Tobacco Company Taxes: H.R. 1256, the Family Smoking Prevention and Tobacco Control Act, charged tobacco companies $5.4 billion in new “fees” over ten years. The fees essentially amounted to a new tobacco tax that will be passed on to consumers. The bill passed the House on April 2, 2009, by a vote of 298 - 112.

Tax Increases Proposed in the President’s Budget

Small Businesses Taxes: In 2010, the President’s budget will increase taxes on all taxpayers that earn more than $200,000 individually, or $250,000 as a couple. The majority of the burden for this $637 billion tax increase will be borne by small business owners (who pay taxes on this income as part of their individual returns). Small businesses create 60 to 80 percent of all new jobs in America. These new taxes will stifle job creation and economic growth in the midst of a recession.

Energy Consumer Taxes: As discussed, the President’s budget proposes to raise taxes by at least $646 billion on consumers of oil, coal, and natural gas through a complicated “cap and tax” program that will increase the cost of energy for every American. These carbon-based fuels provide about 85 percent of all energy output in the U.S. This new national energy tax will increase the cost of energy by up to $3,128 per household annually, taking more money out of the pockets of hard working families struggling to pay their bills each month.

Capital Gains and Dividends Taxes: Under the President’s budget, taxes on capital gains and dividends would increase for individuals with an income over $250,000 (married) and $200,000 (single) from 15 to 20 percent, increasing taxes on investors by $338 billion over ten years. These taxes would directly affect investors and shareholders most impacted by the declining stock market and would further discourage investments during a time when new investments are essential to jumpstarting our economy.

Charitable Giving Tax: The budget caps the value of itemized deductions at 28 percent for those with an income over $250,000 (married) and $200,000 (single), which will reduce charitable giving by $9 billion a year. The current economic crisis has severely damaged charitable organization’s ability to provide for people who are most affected by the recession, and the budget would leave these charities with at least a $9 billion deficit.

Death Tax: The President’s budget reinstates the death tax scheduled to be fully repealed in 2010. According to the Joint Committee on Taxation, the death tax has “broad economic effects” and one study has found that the death tax is responsible for lowering overall employment by 1.5 million jobs over the previous ten years.

Carried Interest Tax: The budget would more than double taxes on carried interest, increasing taxes up from the capital gains rate (15 percent) to the income tax rate (39.6 percent). Carried interest is interest gained on profits from investments and is generally used to pay investment fund managers based on the fund’s performance for investors. This tax hike is yet another attack on profit, private equities, and investments in the middle of a recession.
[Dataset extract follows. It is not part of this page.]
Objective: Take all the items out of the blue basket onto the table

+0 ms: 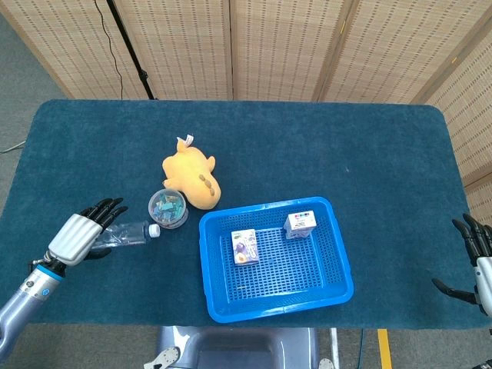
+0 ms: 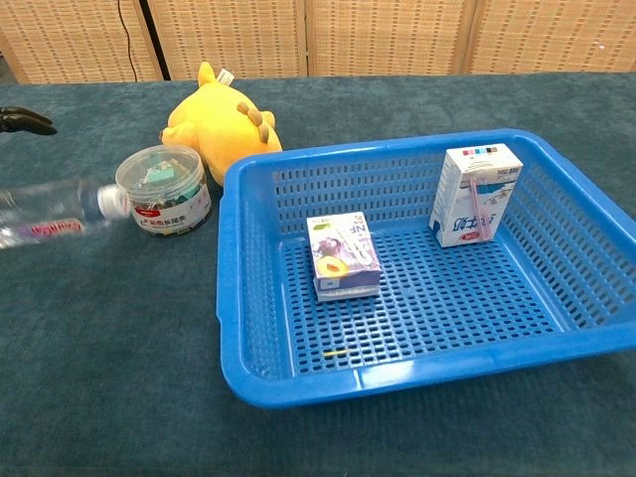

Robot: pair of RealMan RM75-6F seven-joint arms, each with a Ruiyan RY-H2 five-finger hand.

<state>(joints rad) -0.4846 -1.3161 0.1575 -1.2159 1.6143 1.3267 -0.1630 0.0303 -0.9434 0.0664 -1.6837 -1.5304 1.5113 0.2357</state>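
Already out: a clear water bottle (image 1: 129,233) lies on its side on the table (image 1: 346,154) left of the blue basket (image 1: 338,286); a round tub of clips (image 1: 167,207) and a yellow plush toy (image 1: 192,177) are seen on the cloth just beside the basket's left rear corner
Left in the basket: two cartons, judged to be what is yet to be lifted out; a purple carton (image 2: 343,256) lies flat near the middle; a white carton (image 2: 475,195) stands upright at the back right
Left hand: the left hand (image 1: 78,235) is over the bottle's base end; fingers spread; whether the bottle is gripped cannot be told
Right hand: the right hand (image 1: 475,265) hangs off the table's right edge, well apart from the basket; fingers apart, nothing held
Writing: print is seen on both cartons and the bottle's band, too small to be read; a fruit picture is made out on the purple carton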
Energy Producer Tax: The President’s budget imposes $31 billion in punitive new taxes on domestic energy production over the next ten years, encouraging U.S. companies to move jobs overseas and increasing our overall dependence on foreign energy supplies.
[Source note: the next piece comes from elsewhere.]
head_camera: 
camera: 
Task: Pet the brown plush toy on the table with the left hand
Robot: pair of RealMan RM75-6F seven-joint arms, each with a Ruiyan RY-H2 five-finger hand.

LIFO Accounting: The President’s budget proposes repealing the first-in, first-out (LIFO) accounting rule which allows businesses to assume the most recent inventory item purchased is the first sold. The decades-old rule allows businesses to account for inflated inventory costs over time and avoid paying a “phantom tax” on increased income that is a merely a result of an inflated cost of inventory over time. According the President’s budget, the change would result in a $61 billion tax increase over ten years, borne mainly by manufacturers and small businesses that purchase a great deal of inventory each year.